Por Vitor Hugo Gonçalves, especial para Frente & Versos*
Capa do Álbum "Chega de Saudade", lançado em 1959
Em 2018 fez sessenta anos da gravação do álbum “Chega de saudade”, um desenrolar do samba canção com requintadas evidências do jazz apresentava, com seus eternos dois minutos de duração, a face inerente à imagem do ser brasileiro mundo afora; encarnava-se, à voz de João Gilberto, a Bossa Nova.

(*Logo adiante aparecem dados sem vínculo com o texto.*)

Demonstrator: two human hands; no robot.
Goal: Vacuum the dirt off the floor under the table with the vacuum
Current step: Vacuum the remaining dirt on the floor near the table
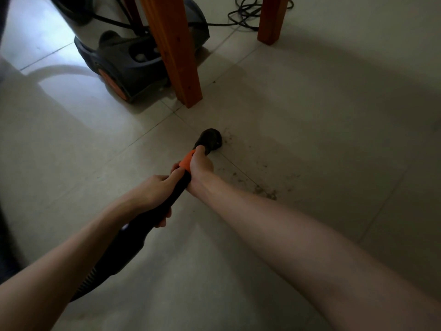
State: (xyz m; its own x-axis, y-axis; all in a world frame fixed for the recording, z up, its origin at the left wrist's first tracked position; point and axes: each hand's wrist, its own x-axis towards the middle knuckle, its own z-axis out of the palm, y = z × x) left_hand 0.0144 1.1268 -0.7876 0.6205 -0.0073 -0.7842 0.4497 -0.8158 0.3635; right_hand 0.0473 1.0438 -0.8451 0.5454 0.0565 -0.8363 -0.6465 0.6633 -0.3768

Nunca, na magnificente e múltipla história de nossa indústria fonográfica, uma gravação havia gerado tamanhas controvérsias. Executado em uma sexta-feira, onze de julho de 1958, o sexagenário setenta e oito rotações “Chega de Saudade” equiparou unanimidade com delicada estranheza. A canção creditada à primorosa dupla Tom Jobim e Vinicius de Moraes, teve inconfundível competência para mudar drasticamente os rumos musicais do nosso país, gerando influências sociais e culturais, aqui e no exterior.
Um Brasil a.B. (antes da Bossa) e outro d.B. (depois da Bossa). Contemplava-se em toda extensão territorial comandada por Juscelino Kubitscheck uma evidente transição para o futuro, e as rádios, porta-vozes das inovações, transmitiam o novo momento. Fragmentadas entre firmados Carlos Galhardo’s e modernas Maysa’s, foi em timbre de sussurro que o tenro ritmo vociferou sucesso. Os arranjos assemelhavam-se ao já conhecido e aclamado samba, a batida ritmada do violão marcava uma alteração do tempo forte, cada linha aproximava a realidade do ouvinte que se via atônito ao amor, e seus versos configurados privilegiavam entonações em contratempo – a célebre síncope… Elementos dotados de um misticismo único, popular, espiritual e contemporâneo fundiram-se numa unissonância esplendida. Um cativante e fidedigno ritmo nosso, uma commodity brasileira.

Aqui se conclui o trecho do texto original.